§ **Exercise description**:
With the line containing "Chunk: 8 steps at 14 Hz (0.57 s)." as the starting point, output the remaining lines of the data exactly as they are, through the last.

§ **Given entries**:
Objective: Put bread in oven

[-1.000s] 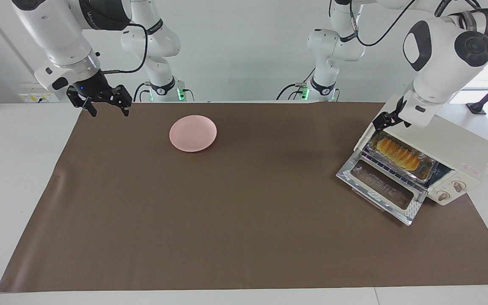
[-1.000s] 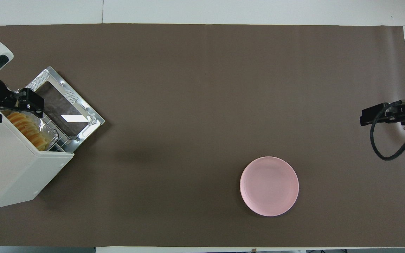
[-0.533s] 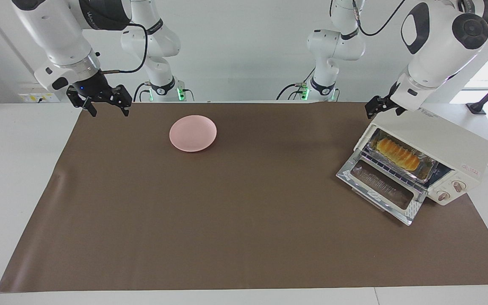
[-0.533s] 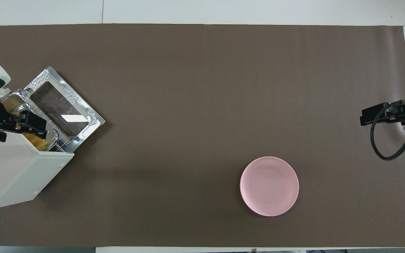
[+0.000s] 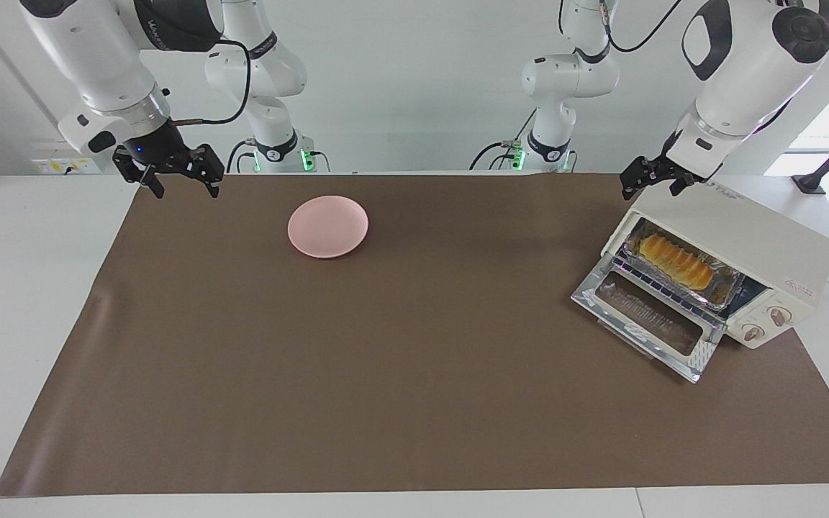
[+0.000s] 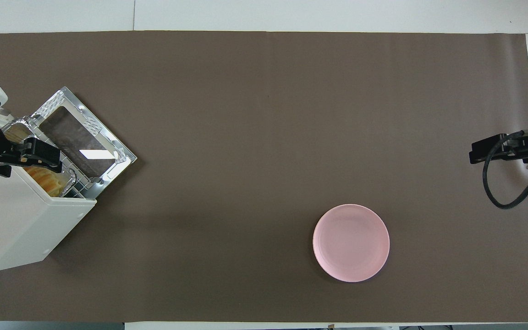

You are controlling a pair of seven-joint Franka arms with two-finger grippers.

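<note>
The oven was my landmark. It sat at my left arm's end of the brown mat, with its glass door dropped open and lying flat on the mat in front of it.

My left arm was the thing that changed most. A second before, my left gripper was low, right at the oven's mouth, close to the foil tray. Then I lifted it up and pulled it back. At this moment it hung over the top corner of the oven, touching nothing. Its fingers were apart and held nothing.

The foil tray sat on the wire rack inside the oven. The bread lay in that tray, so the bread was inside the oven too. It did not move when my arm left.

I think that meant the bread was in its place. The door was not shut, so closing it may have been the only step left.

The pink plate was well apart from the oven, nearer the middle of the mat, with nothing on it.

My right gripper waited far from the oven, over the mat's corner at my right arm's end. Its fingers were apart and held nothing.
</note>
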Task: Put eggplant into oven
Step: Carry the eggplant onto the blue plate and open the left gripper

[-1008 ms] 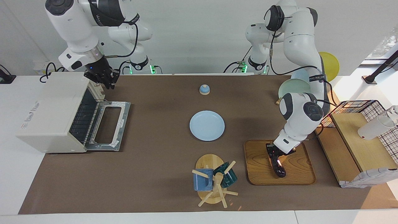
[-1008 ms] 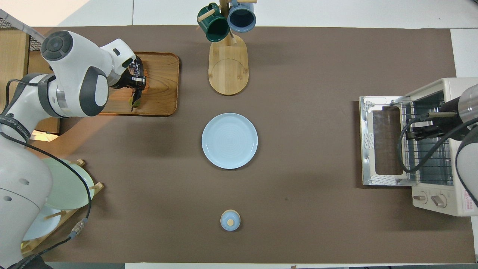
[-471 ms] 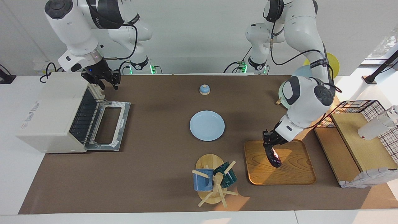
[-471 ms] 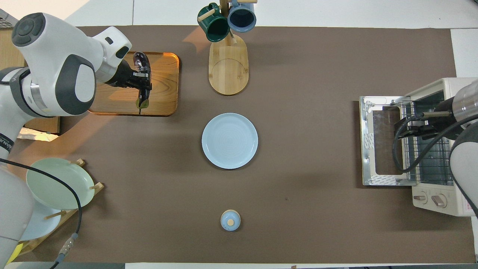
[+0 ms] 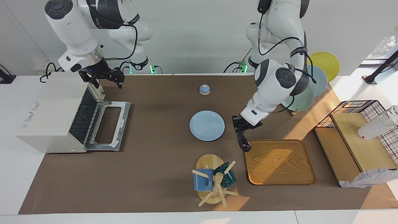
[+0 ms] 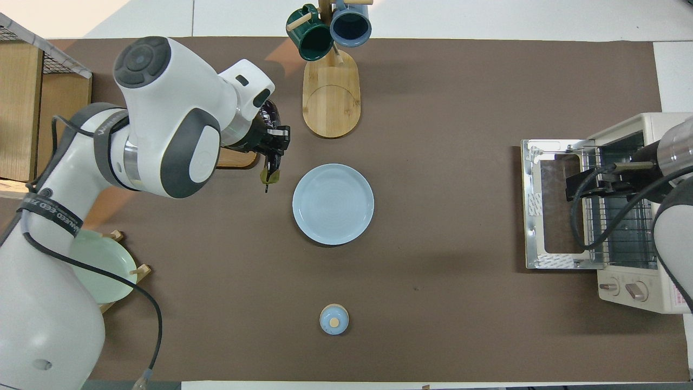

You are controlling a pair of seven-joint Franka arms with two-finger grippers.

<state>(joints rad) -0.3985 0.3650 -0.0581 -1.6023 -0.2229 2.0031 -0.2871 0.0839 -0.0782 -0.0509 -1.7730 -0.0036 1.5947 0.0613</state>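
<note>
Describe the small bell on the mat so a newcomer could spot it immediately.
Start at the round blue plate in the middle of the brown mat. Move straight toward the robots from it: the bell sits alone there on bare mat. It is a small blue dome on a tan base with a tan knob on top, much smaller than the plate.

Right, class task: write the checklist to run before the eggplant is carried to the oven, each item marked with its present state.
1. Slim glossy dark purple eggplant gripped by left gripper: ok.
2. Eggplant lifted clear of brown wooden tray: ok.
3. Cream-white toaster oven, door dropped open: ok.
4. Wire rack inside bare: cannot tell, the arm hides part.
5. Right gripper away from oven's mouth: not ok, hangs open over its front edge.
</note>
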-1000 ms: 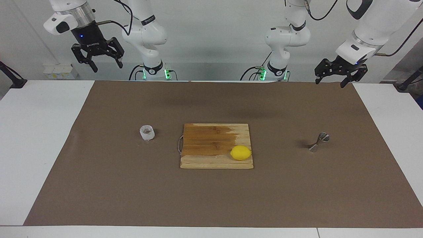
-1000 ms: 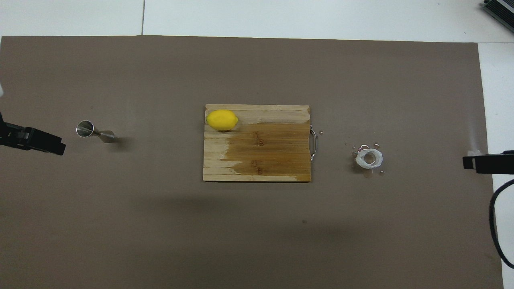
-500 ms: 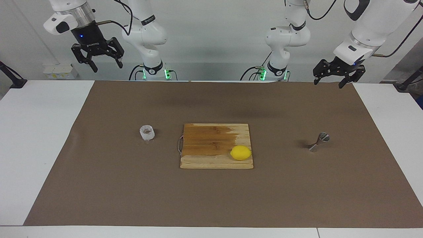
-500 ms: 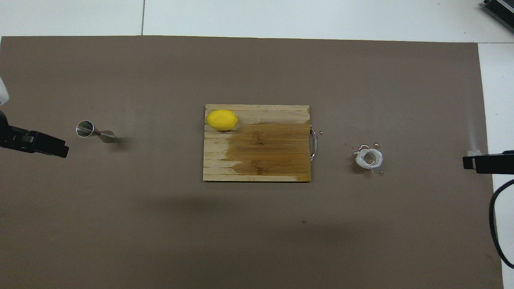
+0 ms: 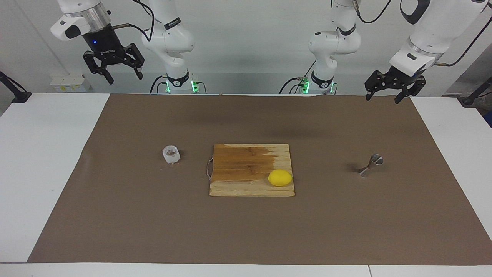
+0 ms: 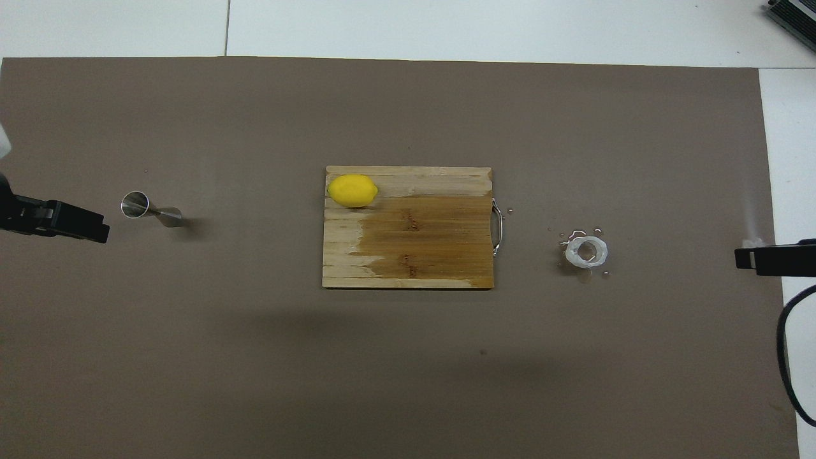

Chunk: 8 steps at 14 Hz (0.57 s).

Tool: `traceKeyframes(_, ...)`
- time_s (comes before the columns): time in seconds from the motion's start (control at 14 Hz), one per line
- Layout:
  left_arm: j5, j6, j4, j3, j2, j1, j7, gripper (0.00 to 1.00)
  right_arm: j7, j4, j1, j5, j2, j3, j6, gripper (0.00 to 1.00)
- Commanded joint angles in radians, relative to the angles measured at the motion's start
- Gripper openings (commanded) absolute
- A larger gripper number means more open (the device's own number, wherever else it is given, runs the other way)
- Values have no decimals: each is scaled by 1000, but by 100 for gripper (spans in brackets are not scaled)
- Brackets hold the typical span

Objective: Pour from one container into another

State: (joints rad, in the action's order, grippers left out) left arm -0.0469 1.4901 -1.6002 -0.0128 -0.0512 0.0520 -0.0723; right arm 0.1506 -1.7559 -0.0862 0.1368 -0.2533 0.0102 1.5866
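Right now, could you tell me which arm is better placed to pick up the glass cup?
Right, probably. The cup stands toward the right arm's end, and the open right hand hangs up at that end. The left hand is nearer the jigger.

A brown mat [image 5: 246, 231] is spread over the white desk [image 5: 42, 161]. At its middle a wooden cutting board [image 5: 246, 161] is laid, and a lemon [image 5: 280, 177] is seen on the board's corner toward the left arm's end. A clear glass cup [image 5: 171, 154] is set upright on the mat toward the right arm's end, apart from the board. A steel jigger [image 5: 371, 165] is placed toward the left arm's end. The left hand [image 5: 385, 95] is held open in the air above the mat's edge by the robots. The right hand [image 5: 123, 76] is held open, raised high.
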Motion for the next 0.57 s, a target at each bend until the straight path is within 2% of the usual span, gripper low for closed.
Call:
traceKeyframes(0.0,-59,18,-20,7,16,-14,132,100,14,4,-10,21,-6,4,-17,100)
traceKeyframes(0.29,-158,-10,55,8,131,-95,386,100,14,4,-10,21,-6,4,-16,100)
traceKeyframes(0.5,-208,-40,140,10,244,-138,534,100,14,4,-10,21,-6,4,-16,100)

§ **Answer box**:
Chunk: 8 steps at 14 Hz (0.57 s).

Tool: `traceKeyframes(_, ...)`
- time_s (comes before the columns): time in seconds from the motion's start (control at 14 Hz), one per line
- Layout:
  left_arm: j5, j6, j4, j3, j2, j1, j7, gripper (0.00 to 1.00)
  right_arm: j7, j4, j1, j5, j2, j3, j6, gripper (0.00 to 1.00)
- Commanded joint angles in radians, relative to the angles measured at the motion's start
- Gripper openings (commanded) absolute
- A larger gripper number means more open (the device's own number, wherever else it is given, runs the other way)
- Values have no decimals: each is scaled by 1000, but by 100 for gripper (spans in brackets are not scaled)
- Brackets hold the typical span

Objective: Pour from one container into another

State: (joints rad, in the action's order, grippers left out) left arm -0.0469 1.4901 -1.6002 -0.0128 -0.0512 0.0520 -0.0723; right arm 0.1506 -1.7559 -0.0862 0.1368 -0.2533 0.0102 1.5866
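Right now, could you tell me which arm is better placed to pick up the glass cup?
Right, probably. The cup stands toward the right arm's end, and the open right hand hangs up at that end. The left hand is nearer the jigger.

A brown mat [image 5: 246, 231] is spread over the white desk [image 5: 42, 161]. At its middle a wooden cutting board [image 5: 246, 161] is laid, and a lemon [image 5: 280, 177] is seen on the board's corner toward the left arm's end. A clear glass cup [image 5: 171, 154] is set upright on the mat toward the right arm's end, apart from the board. A steel jigger [image 5: 371, 165] is placed toward the left arm's end. The left hand [image 5: 385, 95] is held open in the air above the mat's edge by the robots. The right hand [image 5: 123, 76] is held open, raised high.
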Motion for the next 0.57 s, a target at each bend until the straight path is within 2% of the usual span, gripper low for closed.
Call:
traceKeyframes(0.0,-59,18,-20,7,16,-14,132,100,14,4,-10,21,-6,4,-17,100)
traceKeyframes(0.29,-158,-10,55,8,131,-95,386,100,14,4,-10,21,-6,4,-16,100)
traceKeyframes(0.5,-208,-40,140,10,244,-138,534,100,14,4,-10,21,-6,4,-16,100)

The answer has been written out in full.